Problem statement: For the material that follows, list every line containing the word "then".

Provided information:
:::

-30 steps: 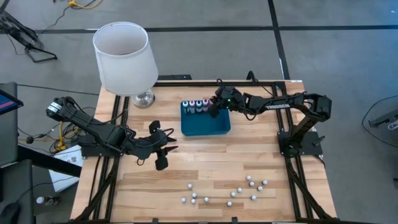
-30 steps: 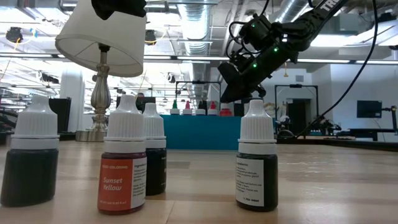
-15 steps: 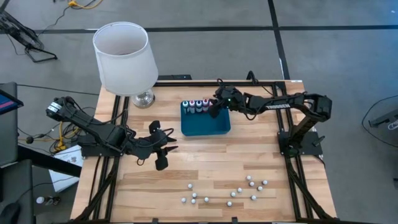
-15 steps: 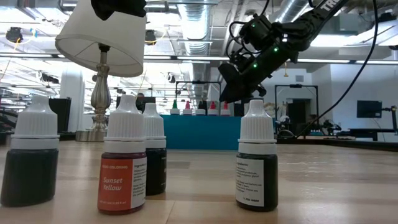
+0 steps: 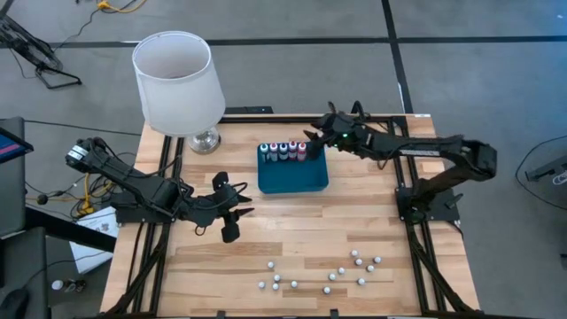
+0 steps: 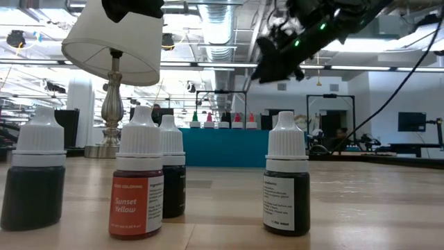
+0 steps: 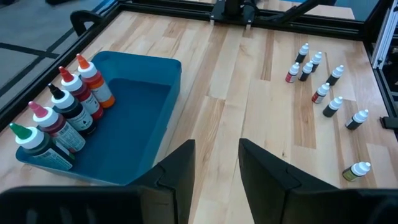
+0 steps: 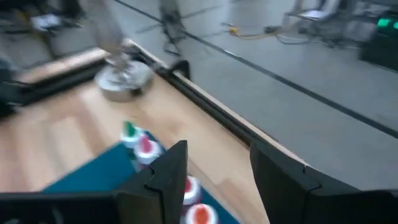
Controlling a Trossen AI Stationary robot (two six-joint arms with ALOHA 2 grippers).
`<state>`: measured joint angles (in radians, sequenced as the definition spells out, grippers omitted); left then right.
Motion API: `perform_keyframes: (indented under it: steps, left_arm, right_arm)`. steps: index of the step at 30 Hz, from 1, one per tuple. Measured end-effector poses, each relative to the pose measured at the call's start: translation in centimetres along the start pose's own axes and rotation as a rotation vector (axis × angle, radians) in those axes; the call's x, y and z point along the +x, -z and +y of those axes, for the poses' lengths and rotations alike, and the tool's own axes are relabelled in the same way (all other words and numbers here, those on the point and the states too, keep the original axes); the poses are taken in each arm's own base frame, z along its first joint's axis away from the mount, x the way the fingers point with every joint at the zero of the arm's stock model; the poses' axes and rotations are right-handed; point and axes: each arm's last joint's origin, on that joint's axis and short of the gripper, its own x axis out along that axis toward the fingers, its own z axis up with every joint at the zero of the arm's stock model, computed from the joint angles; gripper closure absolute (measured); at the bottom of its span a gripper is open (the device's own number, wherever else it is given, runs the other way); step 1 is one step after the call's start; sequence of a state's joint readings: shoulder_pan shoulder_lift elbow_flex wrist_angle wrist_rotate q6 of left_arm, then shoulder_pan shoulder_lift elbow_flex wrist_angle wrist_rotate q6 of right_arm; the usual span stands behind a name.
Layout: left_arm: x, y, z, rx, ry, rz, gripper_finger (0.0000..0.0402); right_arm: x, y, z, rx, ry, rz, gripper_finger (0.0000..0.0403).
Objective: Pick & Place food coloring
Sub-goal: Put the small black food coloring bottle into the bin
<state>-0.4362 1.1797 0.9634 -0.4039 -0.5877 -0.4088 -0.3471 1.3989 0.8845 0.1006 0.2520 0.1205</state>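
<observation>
So you have five bottles (image 5: 283, 151) standing in a row along the tray's (image 5: 292, 181) far edge, the right gripper (image 5: 327, 132) lifted clear with fingers spread and empty, the left gripper (image 5: 232, 213) parted and idle, and about a dozen loose bottles (image 5: 332, 270) left on the table's near side.

This is a robotics lab in a big open industrial hall. Bare ducts and pipes (image 6: 208, 28) run under the ceiling with strip lights between them. A butcher-block table (image 5: 292, 221) sits in a black metal frame (image 5: 425, 257) on grey concrete floor (image 5: 461, 62), cables (image 5: 53, 190) trailing beside it, monitors (image 6: 411, 121) far behind.
</observation>
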Motion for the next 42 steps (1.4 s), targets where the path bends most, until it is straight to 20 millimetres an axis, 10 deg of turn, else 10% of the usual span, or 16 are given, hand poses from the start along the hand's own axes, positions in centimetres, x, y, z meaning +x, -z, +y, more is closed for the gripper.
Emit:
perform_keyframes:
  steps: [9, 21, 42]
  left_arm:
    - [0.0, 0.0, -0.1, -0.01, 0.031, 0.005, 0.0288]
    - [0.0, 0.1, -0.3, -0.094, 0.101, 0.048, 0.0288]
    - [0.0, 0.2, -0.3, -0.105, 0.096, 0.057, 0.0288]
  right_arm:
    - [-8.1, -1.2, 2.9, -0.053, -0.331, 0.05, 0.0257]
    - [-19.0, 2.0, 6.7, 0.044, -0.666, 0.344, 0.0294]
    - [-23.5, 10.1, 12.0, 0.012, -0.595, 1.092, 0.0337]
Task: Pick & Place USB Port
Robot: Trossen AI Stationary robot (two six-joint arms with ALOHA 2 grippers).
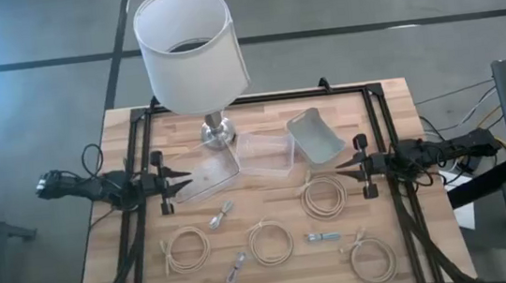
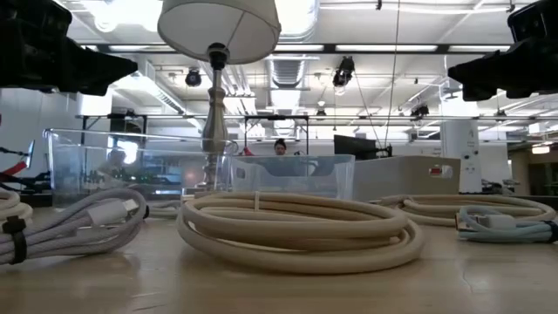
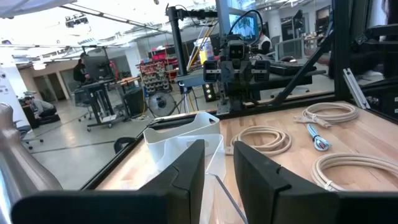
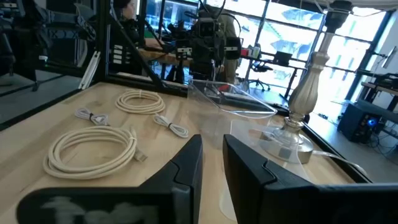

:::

Written answer:
`<state>`: measured joint angles (in radians, sequenced as the definition spells out, grippers omitted); left then right.
Motion API: `perform_keyframes: (indented under it: steps, left_arm, right_arm)`. steps: index of the step at 30 Hz, from 1, one per tuple. Measured end-effector poses, each relative to the pose measured at the call's start: translation in centimetres along the start pose's own axes and rotation as a rotation vector (axis × angle, radians) in those axes; the call's x, y and z point along the +x, -z and +y of those axes, for the poses' lengths and rotations alike, and the tool's own axes are relabelled in the same way (all other words and numbers here, those on the point and the states too, keep the original axes); the poses are taken in each arm's own base frame, z along its first joint's axis away from the mount, x the way the fingers point with every joint at the zero of the arm's stock model; the poses' axes and rotations are right-handed; point and axes: each arm's last joint's origin, on that joint's axis and short of the gripper, its own x axis out along that axis toward the fingers, its own z axis up with every joint at the zero of the arm's stock model, computed from the joint angles; gripper closure absolute (measured); at the bottom of its span a gripper is open (the device's own number, wherever else it is given, runs the other way); step 1 is one step after the call's start; sequence of a state's joint readings: shoulder_pan shoulder_lift elbow_flex wrist_angle wrist_rotate q6 of left_arm, then shoulder_pan shoulder_lift elbow_flex wrist_angle wrist_rotate q6 of right_arm; the usual span stands behind a name.

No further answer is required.